1920x1920 means 3.7 megapixels, the same as 2560x1440. This compares to the regular desktop sizes of 1080p (2MP), 1200p (2.3MP), 3200x1800 (5.8MP) and 2160p (8.3MP), which indicates that if this monitor were to be used for gaming, performance would put it directly in the 1440p category. That being said, EIZO is not exactly targeting this monitor for gaming. The more vertical space provided is better suited to writers, coders or CAD who require many items on the screen at once, often side by side. As an editor, I often have an image on one side of my screen while writing my reviews on the other, so I can certainly see this marketing angle.

The basic specification list gives the IPS-based EV2730Q as a 16.8 million color display with 178 degree viewing angles, a 300 nit brightness, a 1000:1 contrast ratio and 5ms gray-to-gray response time. Video inputs are via DisplayPort and a dual-link DVI-D, with a maximum refresh rate of 60 Hz. Two 1W speakers are built in, along with a 2-port USB 2.0 hub. 100mm VESA is supported with 344º of swivel and 35º/5º of tilt. Height is also adjustable. 

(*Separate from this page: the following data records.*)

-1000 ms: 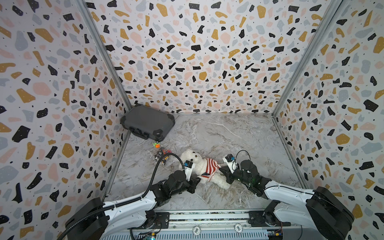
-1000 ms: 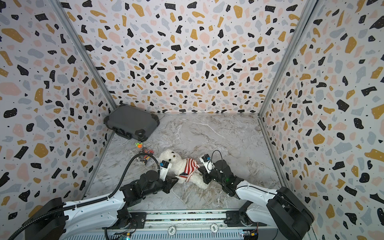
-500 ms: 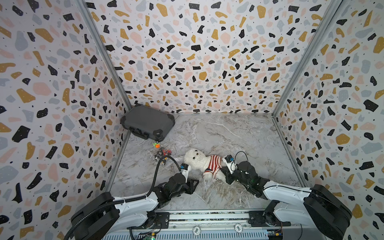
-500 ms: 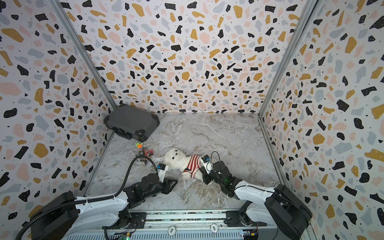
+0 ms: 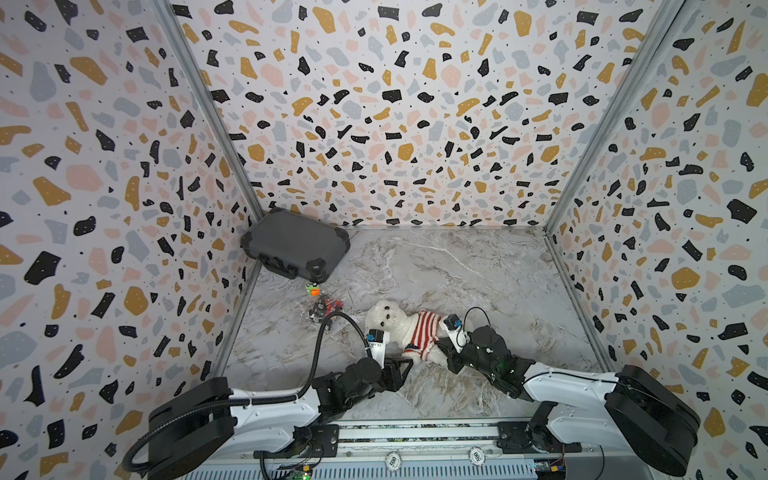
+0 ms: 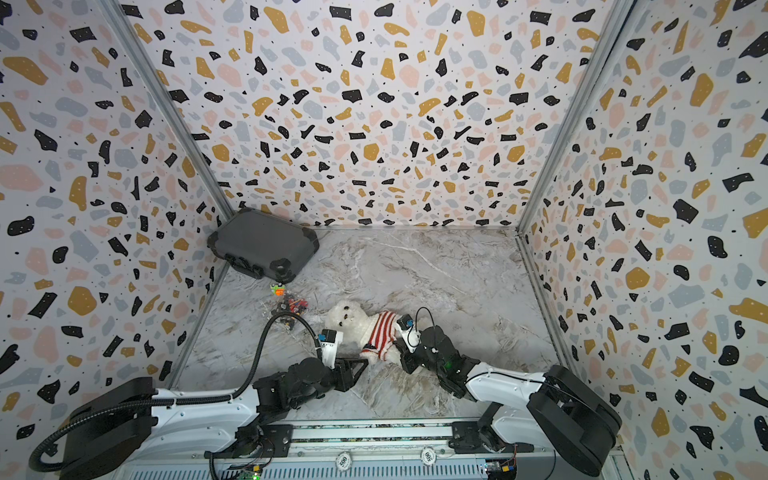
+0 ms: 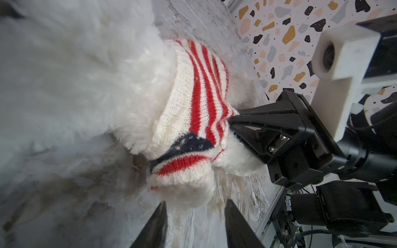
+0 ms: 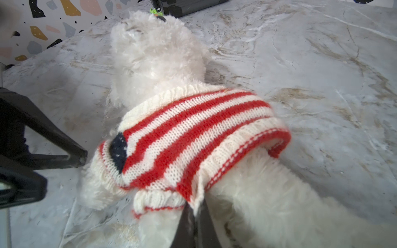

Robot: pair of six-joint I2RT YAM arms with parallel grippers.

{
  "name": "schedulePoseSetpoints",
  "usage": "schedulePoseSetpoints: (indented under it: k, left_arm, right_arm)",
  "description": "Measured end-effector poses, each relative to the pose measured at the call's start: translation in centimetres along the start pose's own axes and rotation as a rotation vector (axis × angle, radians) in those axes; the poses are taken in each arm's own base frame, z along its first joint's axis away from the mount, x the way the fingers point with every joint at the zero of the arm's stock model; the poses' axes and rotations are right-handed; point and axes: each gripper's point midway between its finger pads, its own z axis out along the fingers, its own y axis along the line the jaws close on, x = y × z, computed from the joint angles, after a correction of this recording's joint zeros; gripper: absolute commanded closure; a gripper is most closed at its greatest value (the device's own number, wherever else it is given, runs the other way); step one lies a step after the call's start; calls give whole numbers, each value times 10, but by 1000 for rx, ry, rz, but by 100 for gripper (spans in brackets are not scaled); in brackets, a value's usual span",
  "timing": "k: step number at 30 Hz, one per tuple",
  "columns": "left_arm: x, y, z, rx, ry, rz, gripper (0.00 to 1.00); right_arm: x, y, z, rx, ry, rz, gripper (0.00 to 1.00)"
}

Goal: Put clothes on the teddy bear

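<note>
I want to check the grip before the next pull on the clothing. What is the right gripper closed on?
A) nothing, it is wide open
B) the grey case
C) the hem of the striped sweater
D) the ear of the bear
C: in the right wrist view the right gripper is shut and pinches the lower hem of the striped sweater that the teddy bear wears.
</note>
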Motion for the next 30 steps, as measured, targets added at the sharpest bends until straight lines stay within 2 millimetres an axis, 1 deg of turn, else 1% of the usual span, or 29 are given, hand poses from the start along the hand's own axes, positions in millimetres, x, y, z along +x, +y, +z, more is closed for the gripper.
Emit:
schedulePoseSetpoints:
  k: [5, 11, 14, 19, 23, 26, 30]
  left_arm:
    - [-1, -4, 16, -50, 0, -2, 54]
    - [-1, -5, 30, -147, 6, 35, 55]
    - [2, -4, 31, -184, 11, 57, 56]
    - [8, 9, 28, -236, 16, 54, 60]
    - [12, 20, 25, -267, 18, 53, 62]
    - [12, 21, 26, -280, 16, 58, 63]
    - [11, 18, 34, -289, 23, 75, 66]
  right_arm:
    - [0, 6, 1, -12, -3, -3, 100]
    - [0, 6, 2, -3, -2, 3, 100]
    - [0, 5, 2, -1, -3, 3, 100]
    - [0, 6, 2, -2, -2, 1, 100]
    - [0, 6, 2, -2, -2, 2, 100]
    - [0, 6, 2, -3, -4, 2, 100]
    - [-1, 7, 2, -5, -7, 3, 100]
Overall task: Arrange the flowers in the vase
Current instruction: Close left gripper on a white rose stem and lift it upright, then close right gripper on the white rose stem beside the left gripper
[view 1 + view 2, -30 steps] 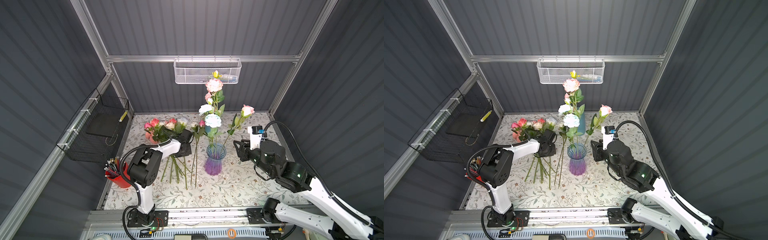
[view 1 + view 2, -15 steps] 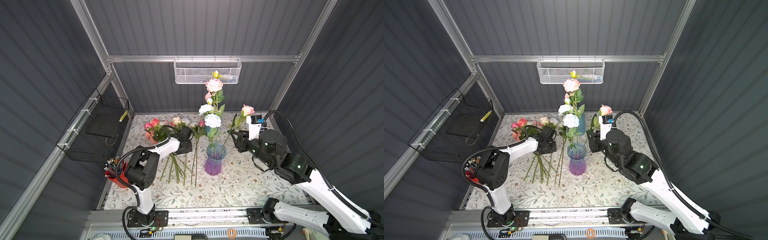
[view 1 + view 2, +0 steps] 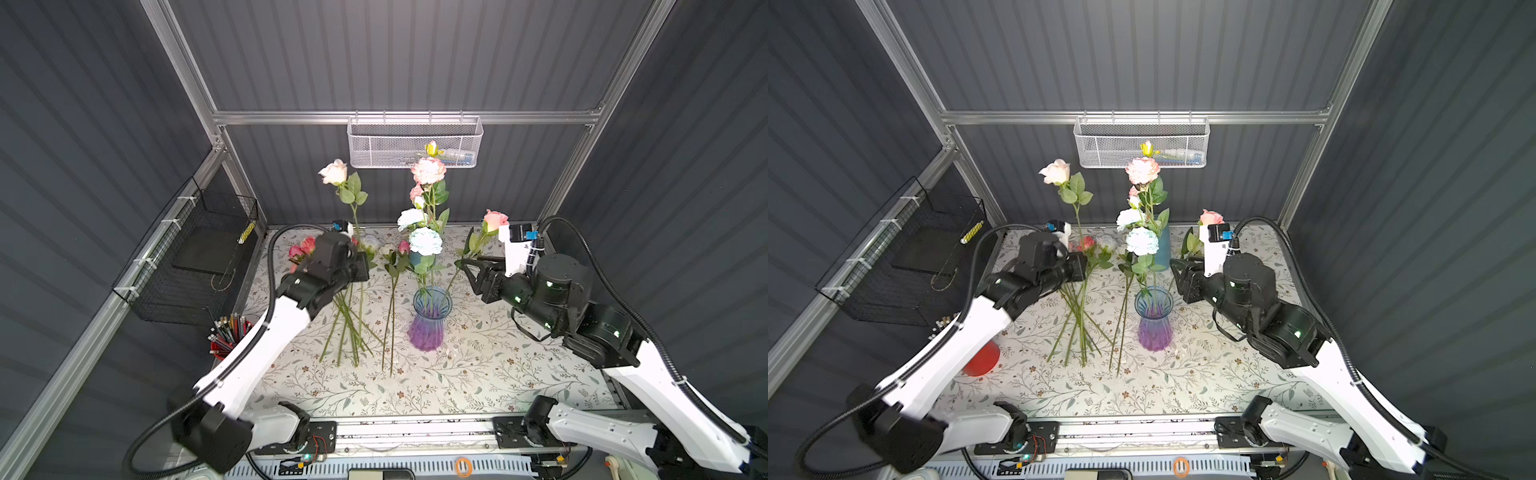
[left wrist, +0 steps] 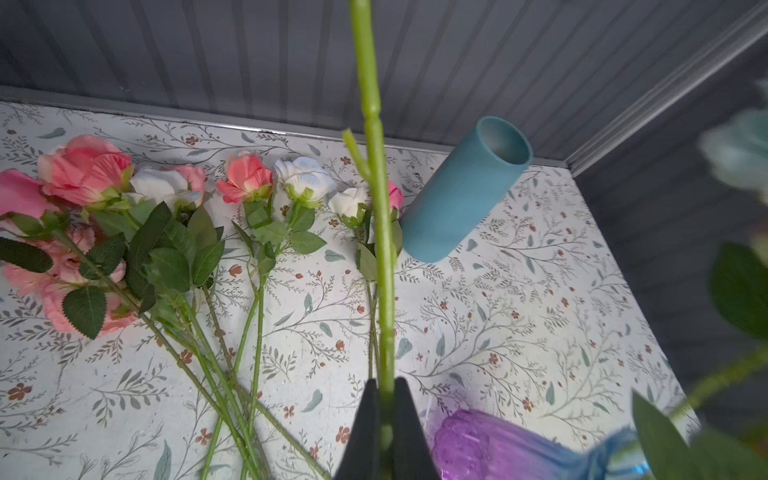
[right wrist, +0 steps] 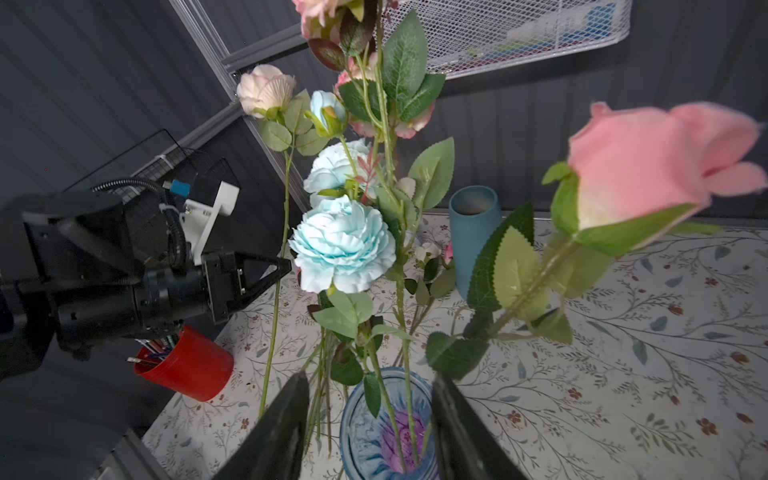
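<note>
The flower-printed table [image 3: 498, 374] spreads under everything, and the purple-and-blue glass vase [image 3: 428, 320] stands upright near its middle, between my two arms. Well off to my left-arm side of the vase a black wire basket [image 3: 195, 266] hangs on the side wall, and behind and above the vase a white mesh basket [image 3: 411, 143] hangs from the back rail. The loose flowers [image 4: 166, 249] lie flat on the table just beside the vase on my left-arm side, stems fanned and crossing, pink, coral and white heads pointing away toward the back wall. Several stems stand in the vase, with a pink ruffled bloom [image 3: 428, 170] topmost and a pale blue ruffled bloom [image 3: 424, 241] lower, right above the mouth. A teal tube vase [image 4: 457, 195] stands close behind the vase, and a red cup [image 5: 187, 365] of pencils sits at the table edge, well apart from the vase on my left-arm side. My left gripper [image 4: 385, 382] is clamped tight on the green stem of a pale peach rose [image 3: 333, 172], holding it upright beside the vase with its head high. A pink rose [image 3: 494, 218] leans out of the vase toward my right arm. My right gripper [image 5: 370, 380] hovers at the vase's mouth with its fingers spread wide, gripping nothing.
</note>
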You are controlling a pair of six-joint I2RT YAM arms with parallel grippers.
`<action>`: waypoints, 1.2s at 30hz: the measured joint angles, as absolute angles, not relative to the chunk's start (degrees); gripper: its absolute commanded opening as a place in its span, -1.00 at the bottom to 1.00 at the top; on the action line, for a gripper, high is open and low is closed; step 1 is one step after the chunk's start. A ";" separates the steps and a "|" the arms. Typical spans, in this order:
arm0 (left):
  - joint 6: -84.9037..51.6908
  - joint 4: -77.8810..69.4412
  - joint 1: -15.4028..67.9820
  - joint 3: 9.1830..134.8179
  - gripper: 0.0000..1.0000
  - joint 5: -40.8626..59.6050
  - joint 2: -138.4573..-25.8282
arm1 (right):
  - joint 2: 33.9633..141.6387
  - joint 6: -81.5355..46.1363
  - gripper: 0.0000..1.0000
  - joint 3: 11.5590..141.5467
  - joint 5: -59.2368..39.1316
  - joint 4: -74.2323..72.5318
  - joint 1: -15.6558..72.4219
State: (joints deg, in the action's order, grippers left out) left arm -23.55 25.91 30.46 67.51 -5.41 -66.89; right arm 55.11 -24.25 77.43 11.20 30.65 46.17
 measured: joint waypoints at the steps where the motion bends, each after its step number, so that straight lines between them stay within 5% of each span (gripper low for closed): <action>1: -23.24 25.10 30.70 64.27 -1.00 -4.84 -62.87 | 55.16 -24.53 0.02 78.06 10.52 30.94 46.19; 8: -20.88 22.17 31.97 59.79 -1.00 1.15 -45.25 | 57.17 -27.16 0.04 81.65 6.00 32.73 49.65; 19: -18.55 20.23 41.60 70.28 -1.00 4.40 -58.37 | 71.42 -28.12 0.08 96.29 2.61 33.41 55.24; 36: -19.57 17.12 43.86 68.60 -1.00 6.11 -52.51 | 84.31 -29.78 -0.03 103.83 3.05 29.95 58.39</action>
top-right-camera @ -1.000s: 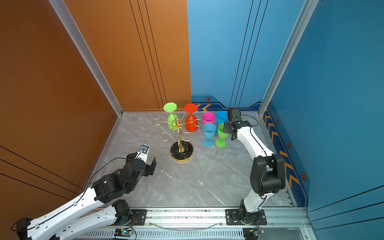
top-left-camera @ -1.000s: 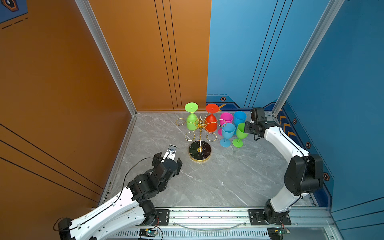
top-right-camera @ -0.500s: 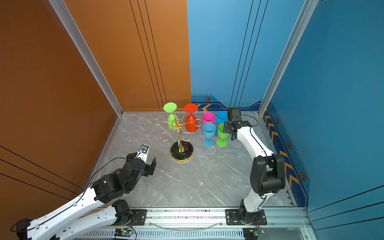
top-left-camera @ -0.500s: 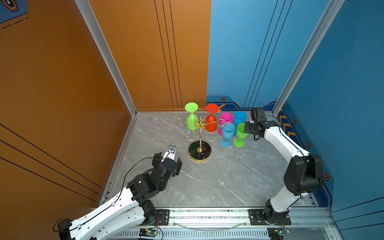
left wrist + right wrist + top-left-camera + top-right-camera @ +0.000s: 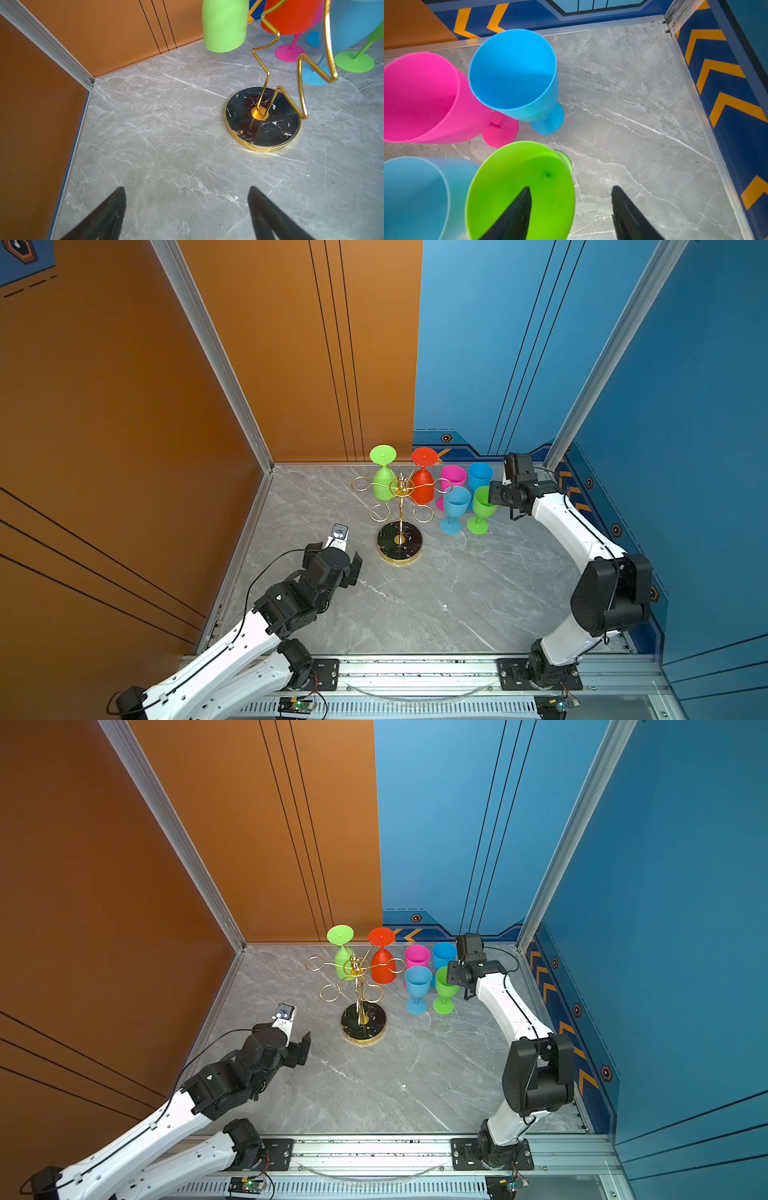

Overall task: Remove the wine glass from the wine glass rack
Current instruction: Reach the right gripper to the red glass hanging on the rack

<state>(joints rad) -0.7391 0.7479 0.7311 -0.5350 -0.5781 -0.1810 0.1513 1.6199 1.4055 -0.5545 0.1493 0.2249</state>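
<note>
The wine glass rack [image 5: 400,541] is a gold wire stand on a round black base, seen also in the left wrist view [image 5: 262,118]. Two wine glasses hang upside down on it, a green one [image 5: 383,481] and a red one [image 5: 423,487]. A second green wine glass [image 5: 508,176] stands upright on the floor [image 5: 482,506]. My right gripper [image 5: 571,188] is open astride its rim, with one finger inside the bowl and the other outside, clear of the wall. My left gripper [image 5: 186,188] is open and empty over bare floor, short of the rack's base.
A pink glass [image 5: 453,477] and two blue glasses [image 5: 480,475] [image 5: 456,506] stand upright beside the green one, close to the right gripper. The back wall and the right wall corner [image 5: 668,22] are near. The marble floor [image 5: 436,593] stretches toward the front rail.
The right gripper's jaws have parted from the standing green glass's rim. The glass stays where it stood. Neither arm has shifted noticeably.
</note>
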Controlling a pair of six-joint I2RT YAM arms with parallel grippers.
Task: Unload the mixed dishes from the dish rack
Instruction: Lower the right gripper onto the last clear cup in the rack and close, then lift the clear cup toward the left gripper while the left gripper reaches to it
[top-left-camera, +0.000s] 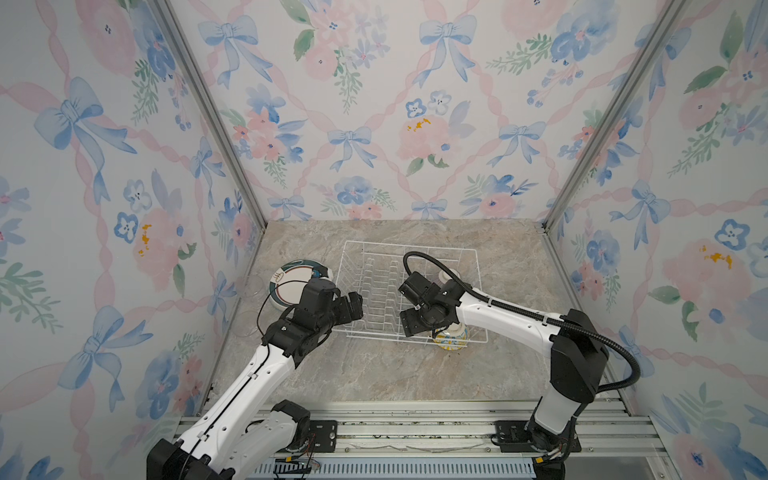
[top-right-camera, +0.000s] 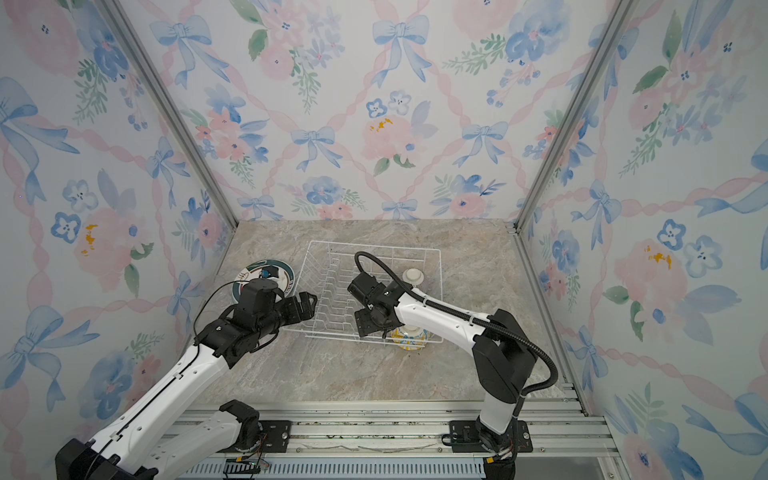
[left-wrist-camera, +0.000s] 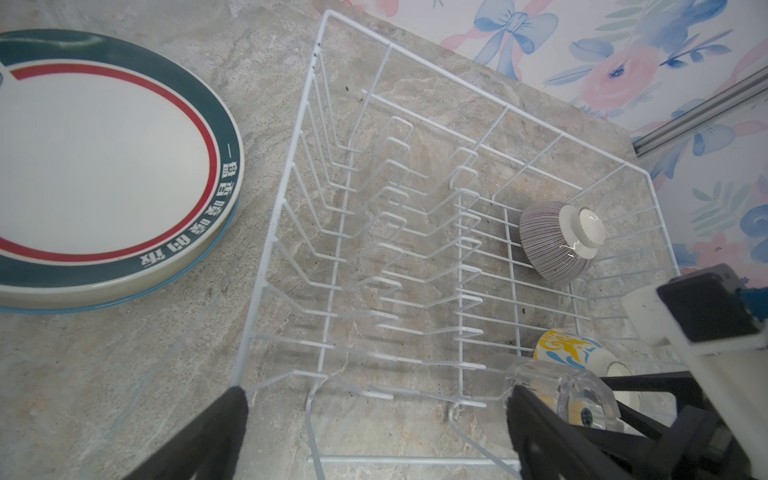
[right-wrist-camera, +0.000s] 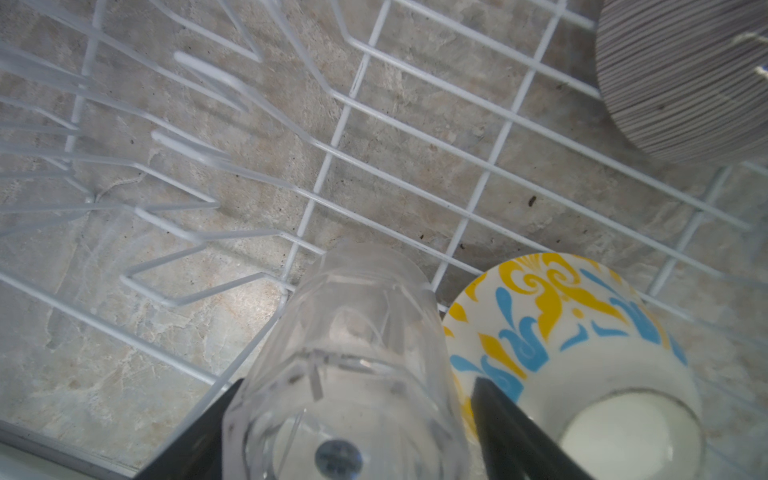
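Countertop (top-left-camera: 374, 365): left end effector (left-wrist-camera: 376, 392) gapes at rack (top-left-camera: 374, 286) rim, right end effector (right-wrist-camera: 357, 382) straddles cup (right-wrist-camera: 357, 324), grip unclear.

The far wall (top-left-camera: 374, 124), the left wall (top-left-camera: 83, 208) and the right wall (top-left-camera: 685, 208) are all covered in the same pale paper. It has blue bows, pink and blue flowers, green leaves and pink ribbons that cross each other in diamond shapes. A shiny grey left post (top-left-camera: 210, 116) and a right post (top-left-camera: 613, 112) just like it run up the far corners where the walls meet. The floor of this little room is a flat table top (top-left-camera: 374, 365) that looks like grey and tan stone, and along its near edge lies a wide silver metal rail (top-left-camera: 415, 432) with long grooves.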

The button controls are on the front of the panel, and EIZO gives three profiles called sRGB, Movie and Paper along with two user customizable profiles. The Paper profile is designed to reduce the amount of blue in an image to prevent eyestrain while reading or coding against a white background. A feature called Auto Ecoview can detect the ambient light level and adjust the screen’s brightness to reduce eyestrain and power. This can also detect when a user leaves the desk to power down the monitor, with power on when the user returns.

We are contacting EIZO to find what markets the EV2730Q will be sold in as well as the prices. EIZO has announced that the monitor will be available from Q1 in 2015, but this will vary by country. With any luck, it will be on display at CES.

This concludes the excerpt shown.